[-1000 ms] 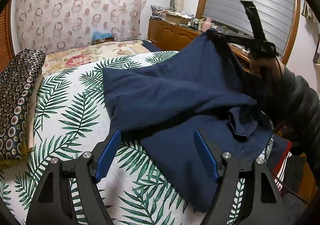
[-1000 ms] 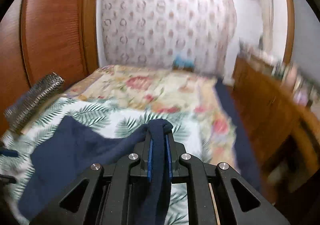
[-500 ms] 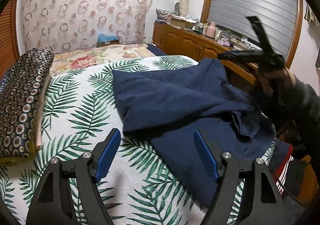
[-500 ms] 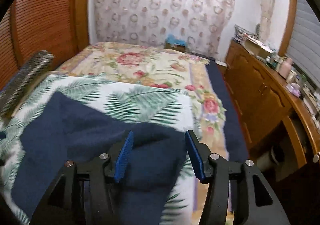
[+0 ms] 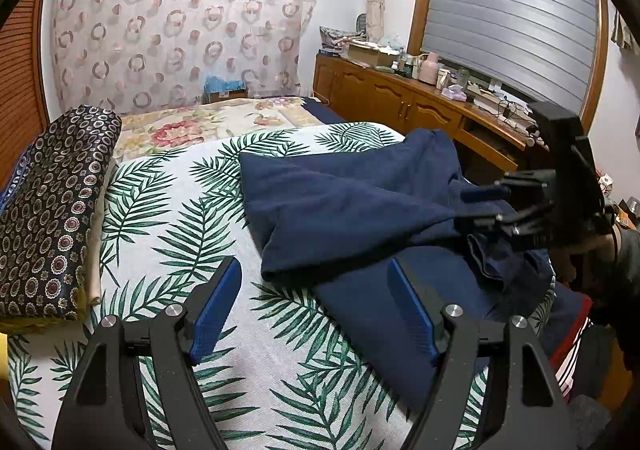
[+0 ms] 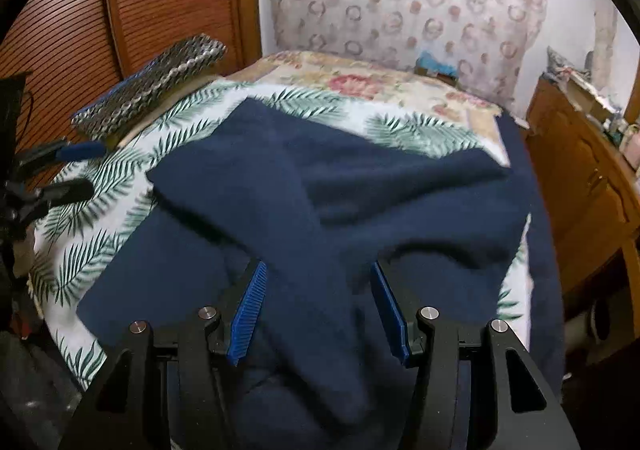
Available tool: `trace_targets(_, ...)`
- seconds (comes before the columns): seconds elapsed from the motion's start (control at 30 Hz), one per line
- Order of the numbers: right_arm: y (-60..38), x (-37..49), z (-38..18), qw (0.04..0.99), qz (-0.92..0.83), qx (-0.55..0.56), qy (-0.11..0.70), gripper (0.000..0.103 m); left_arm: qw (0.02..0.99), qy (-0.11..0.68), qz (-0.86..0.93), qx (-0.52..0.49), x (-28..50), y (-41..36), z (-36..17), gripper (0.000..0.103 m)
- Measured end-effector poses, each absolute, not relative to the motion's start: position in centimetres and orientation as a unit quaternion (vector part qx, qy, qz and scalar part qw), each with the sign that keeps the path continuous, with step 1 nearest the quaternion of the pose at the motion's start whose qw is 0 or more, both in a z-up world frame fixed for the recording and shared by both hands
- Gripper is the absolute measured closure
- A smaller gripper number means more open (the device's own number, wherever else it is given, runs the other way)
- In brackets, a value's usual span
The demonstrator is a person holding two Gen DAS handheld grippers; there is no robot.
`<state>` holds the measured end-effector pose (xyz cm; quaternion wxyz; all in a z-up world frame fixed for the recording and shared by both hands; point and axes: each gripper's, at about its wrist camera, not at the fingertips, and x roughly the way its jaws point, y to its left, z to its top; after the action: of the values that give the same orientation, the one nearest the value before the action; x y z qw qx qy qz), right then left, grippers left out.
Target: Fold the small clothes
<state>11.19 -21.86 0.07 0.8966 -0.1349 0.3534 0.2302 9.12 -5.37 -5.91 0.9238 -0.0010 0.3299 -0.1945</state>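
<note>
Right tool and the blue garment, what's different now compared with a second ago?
The right tool was shut on a raised bunch of the navy garment; its jaws have just been opening, the cloth dropped folded over onto the bed, and the tool came down, with cloth under its jaws but not pinched. The left tool stayed open and empty.

Garment (image 5: 360, 206) on bed sheet (image 5: 168, 218), toward right edge; rolled bolster (image 5: 52, 206) along left; cabinet (image 5: 400, 98) right of bed.
</note>
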Motion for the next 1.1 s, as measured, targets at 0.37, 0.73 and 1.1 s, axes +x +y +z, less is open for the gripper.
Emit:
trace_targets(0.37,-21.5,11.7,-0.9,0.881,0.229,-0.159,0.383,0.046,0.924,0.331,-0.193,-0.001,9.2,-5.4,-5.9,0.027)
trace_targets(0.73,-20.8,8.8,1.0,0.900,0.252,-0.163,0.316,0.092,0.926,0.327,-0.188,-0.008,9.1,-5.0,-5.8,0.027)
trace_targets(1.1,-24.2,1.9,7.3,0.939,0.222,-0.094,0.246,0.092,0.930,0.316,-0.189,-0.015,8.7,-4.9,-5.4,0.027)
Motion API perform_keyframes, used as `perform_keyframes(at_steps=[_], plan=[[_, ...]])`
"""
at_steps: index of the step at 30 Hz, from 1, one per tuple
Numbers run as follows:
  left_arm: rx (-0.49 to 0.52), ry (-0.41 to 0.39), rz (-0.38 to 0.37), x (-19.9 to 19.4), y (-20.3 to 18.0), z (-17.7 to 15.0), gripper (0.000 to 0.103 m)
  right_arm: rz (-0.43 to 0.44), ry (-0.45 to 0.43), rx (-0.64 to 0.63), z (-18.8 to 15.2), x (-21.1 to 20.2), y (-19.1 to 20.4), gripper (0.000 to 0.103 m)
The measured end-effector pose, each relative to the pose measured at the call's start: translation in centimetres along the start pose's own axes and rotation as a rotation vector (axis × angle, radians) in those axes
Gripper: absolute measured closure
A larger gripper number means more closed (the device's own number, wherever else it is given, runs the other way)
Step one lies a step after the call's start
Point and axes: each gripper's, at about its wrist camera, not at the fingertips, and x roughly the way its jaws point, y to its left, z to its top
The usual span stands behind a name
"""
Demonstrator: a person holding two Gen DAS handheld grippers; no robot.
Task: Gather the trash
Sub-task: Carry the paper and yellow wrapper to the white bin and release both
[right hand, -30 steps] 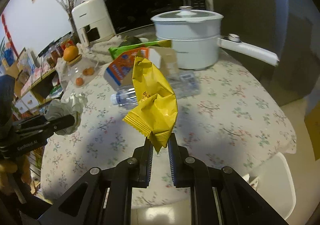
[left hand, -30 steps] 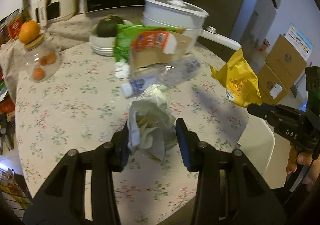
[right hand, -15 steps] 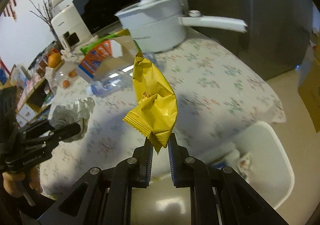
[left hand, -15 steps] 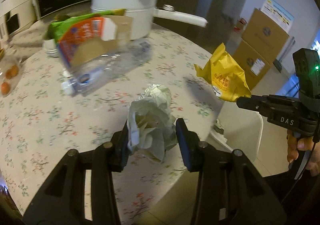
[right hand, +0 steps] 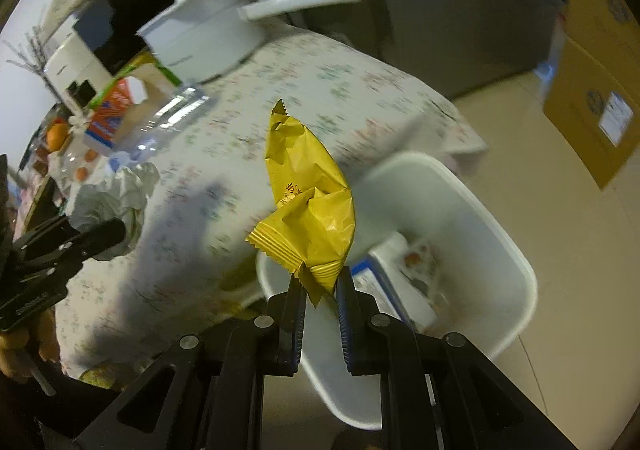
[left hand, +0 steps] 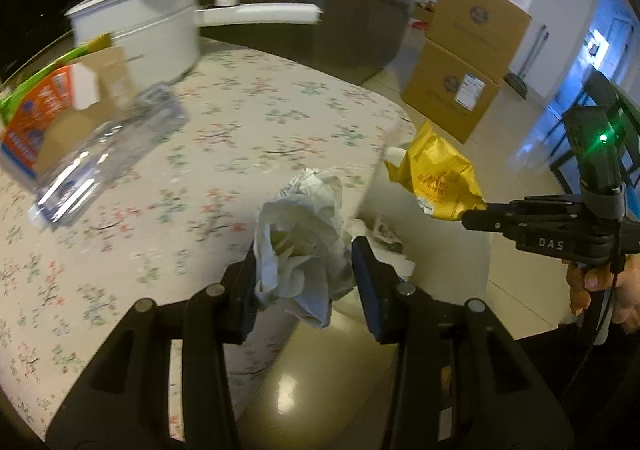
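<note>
Floral tablecloth (left hand: 248,118) covers the round table, with a white pot (left hand: 140,34), a torn carton (left hand: 52,110) and a clear bottle (left hand: 108,154) at ten o'clock in your left view. Your left gripper (left hand: 306,270) tilts steeply downward at the table's edge, its jaws partly apart and pressing on a crumpled paper wad (left hand: 304,234). Your right gripper (right hand: 320,310) also points steeply down, jaws nearly together, pinching the bottom seam of a yellow wrapper (right hand: 312,202) that stands upward above the white bin (right hand: 480,210). That bin sits on the floor just beside the table, toward four o'clock. Your right hand (left hand: 600,286) grips its handle at three o'clock.
</note>
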Motion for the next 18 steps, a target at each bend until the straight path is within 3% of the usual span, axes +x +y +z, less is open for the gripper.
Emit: perform_keyframes(at_steps=[9,12,14,18], plan=[[0.063,0.025,-0.057,2.3,-4.2,0.2,0.058,-0.035,0.050,0.065,-1.0,-0.1,-2.9,0.083],[0.079,0.035,-0.066,3.1,-5.2,0.3,0.058,-0.026,0.060,0.077,-1.2,-0.2,-3.2,0.074],[0.089,0.041,-0.070,3.5,-5.8,0.3,0.058,-0.036,0.054,0.075,-1.4,-0.5,-3.2,0.063],[0.101,0.051,-0.081,4.3,-6.5,0.4,0.058,-0.051,0.044,0.071,-1.7,-1.0,-3.5,0.058]])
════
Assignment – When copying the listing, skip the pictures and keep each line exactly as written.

Reply –
[-1000 ms] 
[-1000 ms] 
[-500 ms] 
[-500 ms] 
[+0 ms] 
[+0 ms] 
Available tool: `trace_targets(_, ...)`
- seconds (comes before the columns): seconds elapsed from the motion's start (control at 30 Hz), one per line
- Order of the numbers: right_arm: y (-60..38), x (-37..49), z (-38..18), qw (0.04..0.99), qz (-0.92..0.83), qx (-0.55..0.56), qy (-0.11..0.70), gripper (0.000..0.103 m); left_arm: qw (0.02..0.99), qy (-0.11..0.68), qz (-0.86..0.93), qx (-0.52..0.49), x (-28..50), y (-41..36), z (-36..17), gripper (0.000..0.103 m)
- Measured end-effector poses, each absolute, not relative to the motion's start: position in centimetres and orientation as a unit quaternion (vector part qx, qy, qz and scalar part qw), each with the sign that keeps the path continuous, with step 1 nearest the quaternion of the pose at the motion's start whose qw is 0 or more, both in a z-up world frame fixed for the recording and shared by both hands
- Gripper is the absolute measured closure
- A smaller gripper number means more open (the device's own number, wherever else it is given, runs the other way)
- In brackets, a value's usual span
The demonstrator is a person holding two Gen DAS handheld grippers; there is no robot.
`<state>` holds the measured end-effector pose (xyz cm; quaternion wxyz; all in a z-up world frame fixed for the recording and shared by both hands; point and axes: each gripper's, at about its wrist camera, not at the fingertips, and x roughly the way its jaws point, y to its left, z to its top; after the action: of the values that give the same orientation, the one nearest the value before the action; x y z qw qx qy qz), right then left, grippers left out.
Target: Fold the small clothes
<state>11.19 -21.86 0.07 0.8966 -0.1349 0.3534 0.2302 9.12 -5.37 -5.91 0.9238 -0.0010 0.3299 -0.1945</state>
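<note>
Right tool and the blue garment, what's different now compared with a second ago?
The right tool was shut on a raised bunch of the navy garment; its jaws have just been opening, the cloth dropped folded over onto the bed, and the tool came down, with cloth under its jaws but not pinched. The left tool stayed open and empty.

Garment (image 5: 360, 206) on bed sheet (image 5: 168, 218), toward right edge; rolled bolster (image 5: 52, 206) along left; cabinet (image 5: 400, 98) right of bed.
</note>
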Motion for the next 1.1 s, as measured, targets at 0.37, 0.73 and 1.1 s, axes +x +y +z, less is open for the gripper.
Emit:
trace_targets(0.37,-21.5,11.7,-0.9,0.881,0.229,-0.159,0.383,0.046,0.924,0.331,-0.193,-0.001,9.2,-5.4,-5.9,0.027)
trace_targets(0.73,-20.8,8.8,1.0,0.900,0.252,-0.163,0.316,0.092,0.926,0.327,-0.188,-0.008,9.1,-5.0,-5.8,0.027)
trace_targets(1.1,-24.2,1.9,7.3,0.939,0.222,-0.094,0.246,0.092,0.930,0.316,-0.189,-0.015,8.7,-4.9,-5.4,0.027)
Motion API perform_keyframes, used as `perform_keyframes(at_steps=[_], plan=[[_, ...]])`
"""
at_steps: index of the step at 30 Hz, from 1, one per tuple
Numbers run as follows:
  left_arm: rx (-0.49 to 0.52), ry (-0.41 to 0.39), rz (-0.38 to 0.37), x (-19.9 to 19.4), y (-20.3 to 18.0), z (-17.7 to 15.0), gripper (0.000 to 0.103 m)
  right_arm: rz (-0.43 to 0.44), ry (-0.45 to 0.43), rx (-0.64 to 0.63), z (-18.8 to 15.2), x (-21.1 to 20.2), y (-19.1 to 20.4), gripper (0.000 to 0.103 m)
The measured end-effector pose, each relative to the pose measured at the call's start: translation in centimetres along the start pose's own axes and rotation as a rotation vector (axis × angle, radians) in those axes
Gripper: absolute measured closure
A larger gripper number means more closed (the device's own number, wherever else it is given, runs the other way)
Step one lies a step after the call's start
Point and axes: each gripper's, at about its wrist camera, not at the fingertips, and x roughly the way its jaws point, y to its left, z to its top
The usual span stands behind a name
"""
Demonstrator: a person holding two Gen DAS handheld grippers; no robot.
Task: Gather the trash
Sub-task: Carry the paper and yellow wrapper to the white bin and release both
[right hand, -30 steps] 
[left hand, -30 steps] 
[right hand, -15 steps] 
[left hand, -15 steps] 
[right hand, +0 steps] 
[left hand, +0 steps] 
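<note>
Floral tablecloth (left hand: 248,118) covers the round table, with a white pot (left hand: 140,34), a torn carton (left hand: 52,110) and a clear bottle (left hand: 108,154) at ten o'clock in your left view. Your left gripper (left hand: 306,270) tilts steeply downward at the table's edge, its jaws partly apart and pressing on a crumpled paper wad (left hand: 304,234). Your right gripper (right hand: 320,310) also points steeply down, jaws nearly together, pinching the bottom seam of a yellow wrapper (right hand: 312,202) that stands upward above the white bin (right hand: 480,210). That bin sits on the floor just beside the table, toward four o'clock. Your right hand (left hand: 600,286) grips its handle at three o'clock.
</note>
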Motion for the next 18 steps, a target at each bend until the straight path is within 3% of the usual span, axes +x +y +z, less is open for the gripper.
Emit: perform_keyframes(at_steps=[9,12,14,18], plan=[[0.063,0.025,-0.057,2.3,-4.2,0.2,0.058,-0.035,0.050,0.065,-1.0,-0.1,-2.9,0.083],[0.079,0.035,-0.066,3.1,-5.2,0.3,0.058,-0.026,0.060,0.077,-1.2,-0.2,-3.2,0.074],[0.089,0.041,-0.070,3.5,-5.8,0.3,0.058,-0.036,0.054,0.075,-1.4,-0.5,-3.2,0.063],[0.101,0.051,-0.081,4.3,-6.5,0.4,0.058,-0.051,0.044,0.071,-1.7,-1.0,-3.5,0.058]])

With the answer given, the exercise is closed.